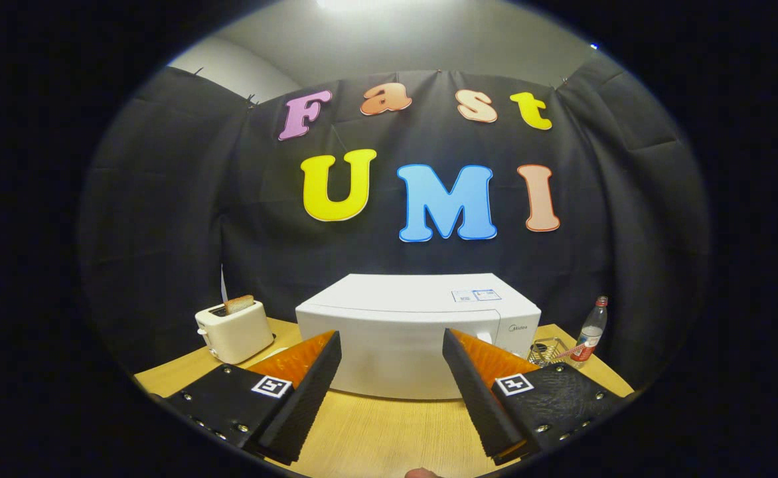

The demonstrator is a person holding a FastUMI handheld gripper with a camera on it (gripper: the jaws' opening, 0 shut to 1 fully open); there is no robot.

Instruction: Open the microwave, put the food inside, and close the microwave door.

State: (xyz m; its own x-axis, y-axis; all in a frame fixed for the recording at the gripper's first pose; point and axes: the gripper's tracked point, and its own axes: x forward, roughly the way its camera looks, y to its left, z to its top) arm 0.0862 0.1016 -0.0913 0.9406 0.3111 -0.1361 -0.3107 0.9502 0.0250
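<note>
A boxy white microwave [418,335] with smooth, rounded edges sits toward the back edge of the pale wood-grain desk [389,431], its door shut and a small label on its flat top. Near the desk's back left corner stands a cream, rounded toaster [233,330] with a slice of browned bread [239,304] poking from its slot. Toward the back right corner are a clear plastic bottle [591,331] and, just beside it, a small wire basket [549,351]. The tongs [391,355] are spread wide with ribbed pads, holding nothing and touching nothing; the microwave lies just beyond them, framed between the fingers.
</note>
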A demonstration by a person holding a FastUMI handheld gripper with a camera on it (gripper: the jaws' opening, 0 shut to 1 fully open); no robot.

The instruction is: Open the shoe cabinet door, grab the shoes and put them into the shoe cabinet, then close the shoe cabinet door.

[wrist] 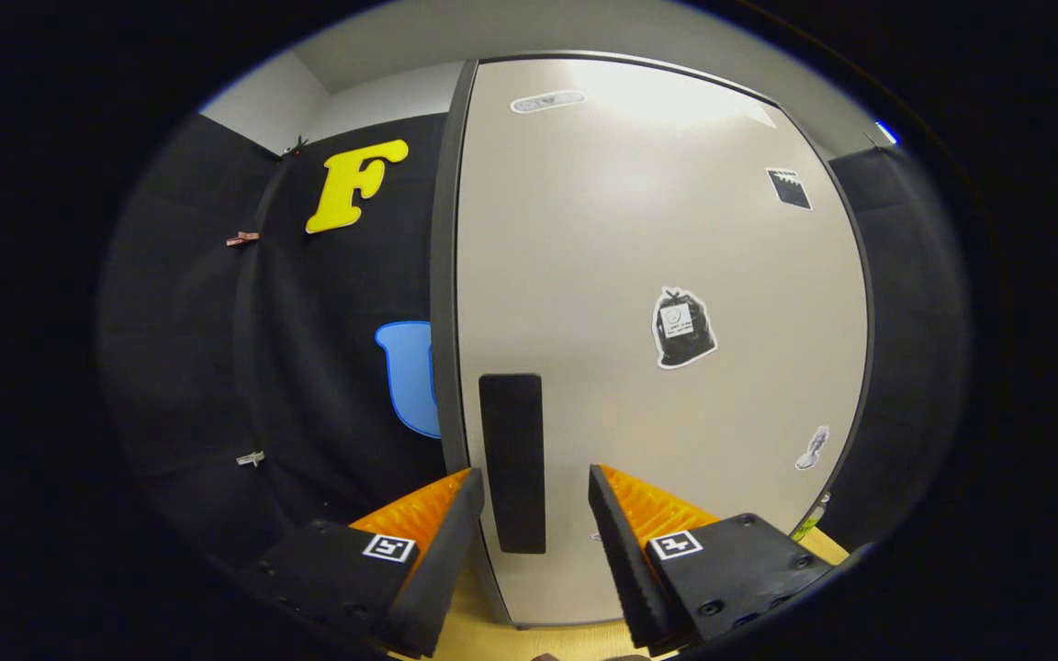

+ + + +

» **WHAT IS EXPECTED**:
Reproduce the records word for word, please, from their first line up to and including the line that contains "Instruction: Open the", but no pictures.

» **SOLUTION**:
The demonstrator is a person holding a FastUMI handheld gripper with a camera on it (gripper: the jaws' opening, 0 shut to 1 fully open); there is no robot.

Instruction: Open the microwave, put the food inside, and close the microwave door.

With this, there is nothing more to the exercise.